Exercise aim. Whatever appears in the listing, return all of it exactly.
· · · ·
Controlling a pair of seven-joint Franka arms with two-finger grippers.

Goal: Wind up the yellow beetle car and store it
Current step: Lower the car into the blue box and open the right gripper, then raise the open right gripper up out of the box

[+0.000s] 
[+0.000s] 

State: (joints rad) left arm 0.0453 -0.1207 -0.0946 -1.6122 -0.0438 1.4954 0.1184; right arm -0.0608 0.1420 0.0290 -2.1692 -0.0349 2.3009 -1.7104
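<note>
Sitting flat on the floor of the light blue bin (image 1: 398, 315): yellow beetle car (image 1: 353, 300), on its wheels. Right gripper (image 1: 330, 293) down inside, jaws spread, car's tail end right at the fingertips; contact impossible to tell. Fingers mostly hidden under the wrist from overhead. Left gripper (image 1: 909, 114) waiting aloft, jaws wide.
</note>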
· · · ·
Reply.
Controlling a pair of seven-joint Franka arms with two-finger grippers.

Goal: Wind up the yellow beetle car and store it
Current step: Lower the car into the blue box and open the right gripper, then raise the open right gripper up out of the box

[+0.000s] 
[+0.000s] 

State: (joints rad) left arm 0.0453 -0.1207 -0.0946 -1.6122 -0.0438 1.4954 0.1184; right arm -0.0608 0.1420 0.0290 -2.1692 -0.0349 2.3009 -1.7104
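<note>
Sitting flat on the floor of the light blue bin (image 1: 398, 315): yellow beetle car (image 1: 353, 300), on its wheels. Right gripper (image 1: 330, 293) down inside, jaws spread, car's tail end right at the fingertips; contact impossible to tell. Fingers mostly hidden under the wrist from overhead. Left gripper (image 1: 909, 114) waiting aloft, jaws wide.
</note>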

No further answer is needed.